The general name “fennel” applies to two varieties of the plant: Florence fennel, or finocchio, and common fennel. Florence fennel has a bulbous base, long celery-like stalks, and delicate bright green fronds. The bulb is crunchy with a pleasantly sweet aniseed, or licorice-like flavor, and can be eaten raw or cooked. The stalks and and fronds can also be used in cooking. Common fennel is the variety of the plant from which fennel seeds are harvested. Though common fennel doesn’t have a bulb, its stalks and fronds can be used like those of Florence fennel.

How to choose:

Choose clean, firm bulbs with no sign of browning.

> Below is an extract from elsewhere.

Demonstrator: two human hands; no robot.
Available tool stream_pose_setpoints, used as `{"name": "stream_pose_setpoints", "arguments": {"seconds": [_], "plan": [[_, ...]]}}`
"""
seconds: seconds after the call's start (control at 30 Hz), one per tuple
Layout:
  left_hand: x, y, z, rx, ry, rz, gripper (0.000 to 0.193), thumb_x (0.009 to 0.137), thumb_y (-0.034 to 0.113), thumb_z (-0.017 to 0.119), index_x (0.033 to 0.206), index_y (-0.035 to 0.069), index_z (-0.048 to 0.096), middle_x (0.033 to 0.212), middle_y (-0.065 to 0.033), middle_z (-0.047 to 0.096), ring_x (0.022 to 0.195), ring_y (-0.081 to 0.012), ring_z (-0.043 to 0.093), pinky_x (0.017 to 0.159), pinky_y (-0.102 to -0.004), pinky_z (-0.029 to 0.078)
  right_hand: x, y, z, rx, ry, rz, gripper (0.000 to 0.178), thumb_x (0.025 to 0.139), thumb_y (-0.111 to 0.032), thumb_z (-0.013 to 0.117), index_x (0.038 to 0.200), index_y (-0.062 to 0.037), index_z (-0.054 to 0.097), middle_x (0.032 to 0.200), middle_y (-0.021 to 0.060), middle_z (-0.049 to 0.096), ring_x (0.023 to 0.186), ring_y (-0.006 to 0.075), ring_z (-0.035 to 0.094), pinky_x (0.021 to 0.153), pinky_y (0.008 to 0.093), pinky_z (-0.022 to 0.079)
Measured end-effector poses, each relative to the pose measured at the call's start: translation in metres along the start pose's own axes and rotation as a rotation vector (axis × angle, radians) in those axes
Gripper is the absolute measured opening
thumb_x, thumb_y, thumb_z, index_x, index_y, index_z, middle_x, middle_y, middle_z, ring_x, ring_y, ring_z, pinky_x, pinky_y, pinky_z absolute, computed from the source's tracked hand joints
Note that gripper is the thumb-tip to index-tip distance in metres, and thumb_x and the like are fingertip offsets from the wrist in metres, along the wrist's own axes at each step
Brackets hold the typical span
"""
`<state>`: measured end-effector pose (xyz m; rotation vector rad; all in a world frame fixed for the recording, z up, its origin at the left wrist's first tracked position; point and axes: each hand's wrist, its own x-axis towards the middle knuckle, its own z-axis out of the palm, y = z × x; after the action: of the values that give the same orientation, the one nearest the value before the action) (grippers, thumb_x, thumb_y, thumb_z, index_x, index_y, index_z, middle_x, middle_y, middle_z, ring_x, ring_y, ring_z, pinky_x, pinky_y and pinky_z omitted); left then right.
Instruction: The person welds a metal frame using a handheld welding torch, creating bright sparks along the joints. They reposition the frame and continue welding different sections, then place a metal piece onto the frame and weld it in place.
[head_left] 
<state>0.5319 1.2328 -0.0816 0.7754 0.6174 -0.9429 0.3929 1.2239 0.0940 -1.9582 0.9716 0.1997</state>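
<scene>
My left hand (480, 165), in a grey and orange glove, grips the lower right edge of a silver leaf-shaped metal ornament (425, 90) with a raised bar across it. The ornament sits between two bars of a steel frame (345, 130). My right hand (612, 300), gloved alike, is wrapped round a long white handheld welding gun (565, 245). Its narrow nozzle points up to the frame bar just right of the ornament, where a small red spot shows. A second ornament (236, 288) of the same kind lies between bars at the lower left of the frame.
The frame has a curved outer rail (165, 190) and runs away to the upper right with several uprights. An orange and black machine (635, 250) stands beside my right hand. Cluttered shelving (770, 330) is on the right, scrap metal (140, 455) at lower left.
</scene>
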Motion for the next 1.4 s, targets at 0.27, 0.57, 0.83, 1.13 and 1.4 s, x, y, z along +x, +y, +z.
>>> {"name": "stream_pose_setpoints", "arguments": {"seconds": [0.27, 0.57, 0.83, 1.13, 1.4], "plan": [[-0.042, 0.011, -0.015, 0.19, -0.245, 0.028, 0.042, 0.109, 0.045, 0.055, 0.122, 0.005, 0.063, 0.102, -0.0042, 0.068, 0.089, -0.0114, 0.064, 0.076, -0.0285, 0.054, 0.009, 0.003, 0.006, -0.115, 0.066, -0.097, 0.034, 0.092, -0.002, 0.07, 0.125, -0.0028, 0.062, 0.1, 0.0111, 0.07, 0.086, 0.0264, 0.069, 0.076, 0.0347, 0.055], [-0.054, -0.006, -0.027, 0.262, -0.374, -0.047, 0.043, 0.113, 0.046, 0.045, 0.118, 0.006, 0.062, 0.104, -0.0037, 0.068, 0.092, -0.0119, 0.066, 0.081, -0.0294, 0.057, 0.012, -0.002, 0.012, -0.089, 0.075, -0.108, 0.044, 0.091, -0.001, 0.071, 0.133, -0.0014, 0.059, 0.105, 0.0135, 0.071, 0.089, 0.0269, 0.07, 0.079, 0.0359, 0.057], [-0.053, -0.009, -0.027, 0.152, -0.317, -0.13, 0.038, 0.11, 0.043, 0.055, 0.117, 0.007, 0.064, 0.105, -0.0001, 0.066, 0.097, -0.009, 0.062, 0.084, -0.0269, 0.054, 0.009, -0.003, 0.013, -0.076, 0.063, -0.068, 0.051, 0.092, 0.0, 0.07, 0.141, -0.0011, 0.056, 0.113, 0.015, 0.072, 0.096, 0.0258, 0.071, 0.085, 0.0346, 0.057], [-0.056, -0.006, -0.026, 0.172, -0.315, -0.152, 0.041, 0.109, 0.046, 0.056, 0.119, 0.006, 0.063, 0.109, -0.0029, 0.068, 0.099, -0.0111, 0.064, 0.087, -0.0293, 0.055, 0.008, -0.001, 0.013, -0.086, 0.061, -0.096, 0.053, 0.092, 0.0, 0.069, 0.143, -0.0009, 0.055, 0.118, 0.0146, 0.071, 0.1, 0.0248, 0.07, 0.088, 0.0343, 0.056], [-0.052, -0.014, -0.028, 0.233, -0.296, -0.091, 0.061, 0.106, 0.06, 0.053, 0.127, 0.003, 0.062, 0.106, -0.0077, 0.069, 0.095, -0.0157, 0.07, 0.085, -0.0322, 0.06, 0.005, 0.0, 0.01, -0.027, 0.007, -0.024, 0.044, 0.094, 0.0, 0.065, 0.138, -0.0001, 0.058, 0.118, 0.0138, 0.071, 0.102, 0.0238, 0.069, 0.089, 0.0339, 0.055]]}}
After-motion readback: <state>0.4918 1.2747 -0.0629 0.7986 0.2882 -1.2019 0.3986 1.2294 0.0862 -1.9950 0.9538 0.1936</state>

Any attached greenery should look fresh and bright green in color.

How to prep:

Florence fennel can seem unwieldy to work with at first, especially if you buy it with the stalks intact. Once you cut off the stalks (slice them close to the bulb), you’ll find you have a more manageable vegetable. Next, peel the stringy fibers off the outer layer of the bulb with a peeler or sharp paring knife. Now you can cut the bulb into wedges and braise or roast it, or cut it into slices for sautéing or tossing with pasta.

Don’t throw away the stalks and fronds. Add fennel stalks to a vegetable broth, especially if you plan to use the broth in a fennel dish—they lend quite a bit of anise flavor. The stalks also freeze well in plastic bags for later use. You can use the mildly anise-flavored fronds as you would a fresh herb in several ways:

  • In salads, especially if the salad contains fennel
  • Tucked in the cavity of roasted chicken or whole fish, alone or with other aromatics
  • Chopped and added to marinades for fish or meat, along with garlic and other herbs
  • Added to chunky vegetable soups during the last minutes of simmering
  • As a bed for roasting swordfish or halibut fillets (both fronds and stalks)


How to store:

You can refrigerate fennel tightly wrapped in a plastic bag for up to 5 days.